Third verse of the first chapter in the Book of Genesis

Genesis 1:3 is the third verse of the first chapter in the Book of Genesis. In it God made light by declaration: God said, 'Let there be light,' and there was light. It is a part of the Torah portion known as Bereshit (Genesis 1:1-6:8).

"Let there be light" has entered into common usage as a phrase, as has "in the beginning", which appears in Genesis 1:1.

==Interpretations==
===By a word===
The words "let there be light" are the first divine words in the Bible. The Latin for "let there be light" is "fiat lux," and this description of creation by command has led to the theological phrase "creation by fiat." In the words of Peter Kreeft, God "simply spoke... and it came to be".

Augustine of Hippo, in his City of God, sees this verse as indicating "not only that God had made the world, but also that He had made it by the word", adding that this verse shows that there is "no skill more efficacious than the word of God".

Gerhard von Rad considers the implication to be "the most radical distinction between Creator and creature. Creation cannot be even remotely considered an emanation from God; it is not somehow an overflow or reflection of his being, i.e., of his divine nature, but is rather a product of his personal will."
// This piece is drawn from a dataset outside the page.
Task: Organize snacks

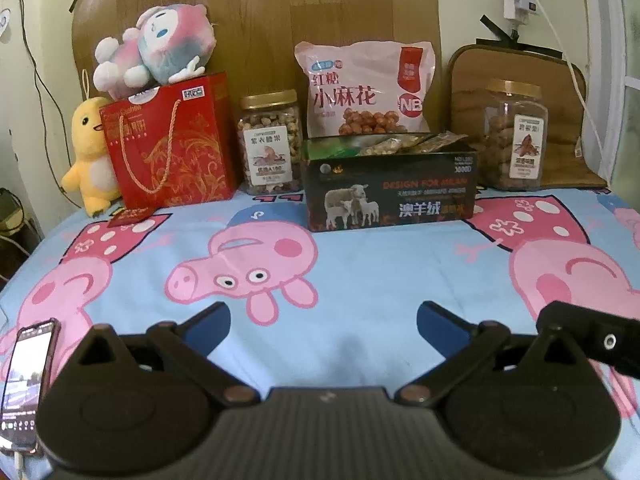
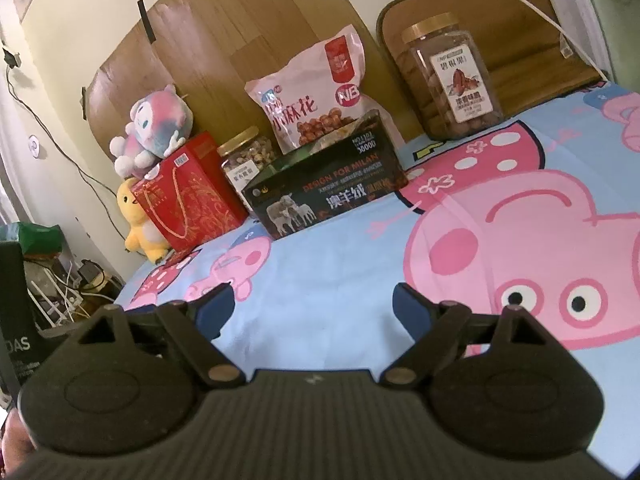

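Observation:
A black box printed with sheep stands open at the back of the table and holds several small snack packets. A pink snack bag leans behind it. A nut jar stands to its left and a second nut jar to its right. The box, the pink bag and both jars also show in the right wrist view. My left gripper is open and empty, low over the cloth. My right gripper is open and empty too.
A red gift bag with a pink plush toy on top stands at the back left, a yellow plush duck beside it. A phone lies at the near left edge. A cartoon-pig cloth covers the table.

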`<state>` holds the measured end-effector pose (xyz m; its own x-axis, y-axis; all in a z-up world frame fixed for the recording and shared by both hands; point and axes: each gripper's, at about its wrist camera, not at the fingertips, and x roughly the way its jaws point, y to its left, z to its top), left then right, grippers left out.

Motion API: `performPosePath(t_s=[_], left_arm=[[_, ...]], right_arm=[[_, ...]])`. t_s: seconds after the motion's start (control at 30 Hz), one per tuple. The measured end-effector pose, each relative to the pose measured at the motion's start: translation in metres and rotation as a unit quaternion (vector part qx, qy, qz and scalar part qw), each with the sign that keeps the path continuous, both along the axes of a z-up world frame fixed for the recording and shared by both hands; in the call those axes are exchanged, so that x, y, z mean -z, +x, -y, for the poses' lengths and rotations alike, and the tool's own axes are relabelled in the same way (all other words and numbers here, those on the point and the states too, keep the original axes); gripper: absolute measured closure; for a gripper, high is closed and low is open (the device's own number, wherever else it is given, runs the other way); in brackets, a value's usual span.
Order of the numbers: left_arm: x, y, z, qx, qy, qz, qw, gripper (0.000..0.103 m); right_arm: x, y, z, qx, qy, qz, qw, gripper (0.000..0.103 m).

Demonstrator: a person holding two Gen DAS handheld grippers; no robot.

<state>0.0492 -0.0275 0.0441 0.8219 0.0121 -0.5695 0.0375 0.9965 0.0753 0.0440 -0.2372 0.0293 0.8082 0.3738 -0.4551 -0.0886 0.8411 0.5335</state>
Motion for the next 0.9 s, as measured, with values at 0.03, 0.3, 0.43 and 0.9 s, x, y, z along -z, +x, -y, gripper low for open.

The divine "fiat lux" in this passage has "exerted a powerful influence on the English poetic tradition". The many examples include John Dryden's lines "Thus Britain's Basis on a Word is laid, / As by a word the World itself was made."

===Light===
St Basil emphasises the role of light in making the universe beautiful, as does St Ambrose, who writes: "But the good Author uttered the word 'light' so that He might reveal the world by infusing brightness therein and thus make its aspect beautiful."

The light is described as being created here before the sun, moon, and stars, which appear on the fourth day. In some Jewish interpretations, the light created here is a primordial light, different in nature from (and brighter than) that associated with the sun. The light has also been interpreted metaphorically, and has been connected to Psalm 104 (a "poem of creation"), where God is described as wrapping himself in light.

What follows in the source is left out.